**WORK TO COMPLETE**
Lines to return, exactly: from the line with "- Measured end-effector" to the line with "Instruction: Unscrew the" in the entries below, both included.

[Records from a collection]
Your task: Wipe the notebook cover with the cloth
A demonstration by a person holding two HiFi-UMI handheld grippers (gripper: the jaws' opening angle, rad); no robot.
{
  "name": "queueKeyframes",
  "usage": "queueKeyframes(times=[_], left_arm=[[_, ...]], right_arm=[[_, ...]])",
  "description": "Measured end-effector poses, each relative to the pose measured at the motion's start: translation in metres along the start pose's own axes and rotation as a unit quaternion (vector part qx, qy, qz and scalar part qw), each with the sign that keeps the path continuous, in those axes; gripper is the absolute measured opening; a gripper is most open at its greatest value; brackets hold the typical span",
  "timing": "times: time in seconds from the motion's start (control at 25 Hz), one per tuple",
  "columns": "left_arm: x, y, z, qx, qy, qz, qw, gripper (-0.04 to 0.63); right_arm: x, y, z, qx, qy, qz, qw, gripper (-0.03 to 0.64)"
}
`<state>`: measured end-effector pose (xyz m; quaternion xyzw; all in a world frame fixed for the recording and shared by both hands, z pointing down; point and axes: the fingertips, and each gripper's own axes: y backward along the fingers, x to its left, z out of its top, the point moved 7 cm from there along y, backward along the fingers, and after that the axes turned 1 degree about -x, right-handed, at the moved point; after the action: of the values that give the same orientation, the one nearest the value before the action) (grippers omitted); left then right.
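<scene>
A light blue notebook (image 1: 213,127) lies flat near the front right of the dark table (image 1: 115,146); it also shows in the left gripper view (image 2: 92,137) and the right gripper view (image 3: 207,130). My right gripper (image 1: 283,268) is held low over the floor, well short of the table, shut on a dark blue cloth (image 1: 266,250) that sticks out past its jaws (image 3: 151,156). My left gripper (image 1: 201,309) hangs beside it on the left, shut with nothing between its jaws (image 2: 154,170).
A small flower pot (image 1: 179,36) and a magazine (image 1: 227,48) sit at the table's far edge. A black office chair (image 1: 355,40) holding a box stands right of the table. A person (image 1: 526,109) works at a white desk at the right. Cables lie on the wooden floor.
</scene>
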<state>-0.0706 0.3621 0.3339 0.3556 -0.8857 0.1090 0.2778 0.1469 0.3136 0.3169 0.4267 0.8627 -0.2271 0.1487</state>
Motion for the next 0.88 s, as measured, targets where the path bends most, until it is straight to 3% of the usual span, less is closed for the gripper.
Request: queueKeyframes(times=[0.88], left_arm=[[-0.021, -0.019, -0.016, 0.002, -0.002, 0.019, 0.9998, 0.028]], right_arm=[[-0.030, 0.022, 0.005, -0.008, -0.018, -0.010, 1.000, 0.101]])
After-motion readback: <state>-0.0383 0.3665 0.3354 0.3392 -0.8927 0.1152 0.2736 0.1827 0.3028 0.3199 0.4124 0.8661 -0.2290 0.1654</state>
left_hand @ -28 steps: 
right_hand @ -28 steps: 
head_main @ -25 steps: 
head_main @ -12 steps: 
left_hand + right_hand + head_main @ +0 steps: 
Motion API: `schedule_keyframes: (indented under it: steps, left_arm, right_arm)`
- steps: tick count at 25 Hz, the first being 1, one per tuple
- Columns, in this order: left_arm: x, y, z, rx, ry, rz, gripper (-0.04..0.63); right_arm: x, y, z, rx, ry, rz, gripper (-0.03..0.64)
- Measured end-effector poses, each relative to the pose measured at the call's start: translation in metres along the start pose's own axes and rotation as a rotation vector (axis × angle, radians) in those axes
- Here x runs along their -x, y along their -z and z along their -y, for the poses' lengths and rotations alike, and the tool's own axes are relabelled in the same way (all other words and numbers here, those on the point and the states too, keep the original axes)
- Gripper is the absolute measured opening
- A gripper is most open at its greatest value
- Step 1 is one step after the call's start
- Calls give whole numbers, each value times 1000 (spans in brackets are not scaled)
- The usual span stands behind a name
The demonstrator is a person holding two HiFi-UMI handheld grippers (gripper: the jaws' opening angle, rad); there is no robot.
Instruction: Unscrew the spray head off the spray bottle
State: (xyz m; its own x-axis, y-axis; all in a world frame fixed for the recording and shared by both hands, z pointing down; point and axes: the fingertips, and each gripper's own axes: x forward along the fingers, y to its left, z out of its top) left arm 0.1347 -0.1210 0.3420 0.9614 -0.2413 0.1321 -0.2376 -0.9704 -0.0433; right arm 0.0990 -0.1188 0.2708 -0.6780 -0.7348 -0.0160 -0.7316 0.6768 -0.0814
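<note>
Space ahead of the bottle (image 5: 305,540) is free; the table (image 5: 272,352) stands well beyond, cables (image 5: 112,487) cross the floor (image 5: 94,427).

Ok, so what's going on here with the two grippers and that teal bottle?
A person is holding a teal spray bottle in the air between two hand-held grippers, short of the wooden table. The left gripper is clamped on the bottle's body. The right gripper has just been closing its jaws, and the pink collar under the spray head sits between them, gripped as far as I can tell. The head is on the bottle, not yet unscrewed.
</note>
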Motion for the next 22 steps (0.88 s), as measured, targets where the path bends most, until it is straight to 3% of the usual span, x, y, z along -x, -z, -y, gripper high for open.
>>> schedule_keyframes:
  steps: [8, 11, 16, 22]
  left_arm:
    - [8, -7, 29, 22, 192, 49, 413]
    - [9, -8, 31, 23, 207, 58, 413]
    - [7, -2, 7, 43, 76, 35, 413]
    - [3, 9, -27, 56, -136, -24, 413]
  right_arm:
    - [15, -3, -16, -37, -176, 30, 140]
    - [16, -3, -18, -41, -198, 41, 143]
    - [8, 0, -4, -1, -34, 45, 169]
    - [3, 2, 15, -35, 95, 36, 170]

**ANSWER BOX**
- Measured end-effector poses, each relative to the pose measured at the call's start: translation in metres along the start pose's own axes and rotation as a rotation vector (axis × angle, radians) in those axes
- Here x runs along their -x, y along their -z and z along their -y, for the poses' lengths and rotations alike, and the tool's own axes are relabelled in the same way (all other words and numbers here, those on the point and the states too, keep the original axes)
- Gripper is the absolute measured opening
- A gripper is most open at its greatest value
- Step 1 is one step after the call's start
- Calls give whole numbers, each value times 1000 (spans in brackets are not scaled)
- The usual span stands behind a name
The demonstrator is a person holding two HiFi-UMI handheld grippers (gripper: the jaws' opening angle, rad); there is no robot.
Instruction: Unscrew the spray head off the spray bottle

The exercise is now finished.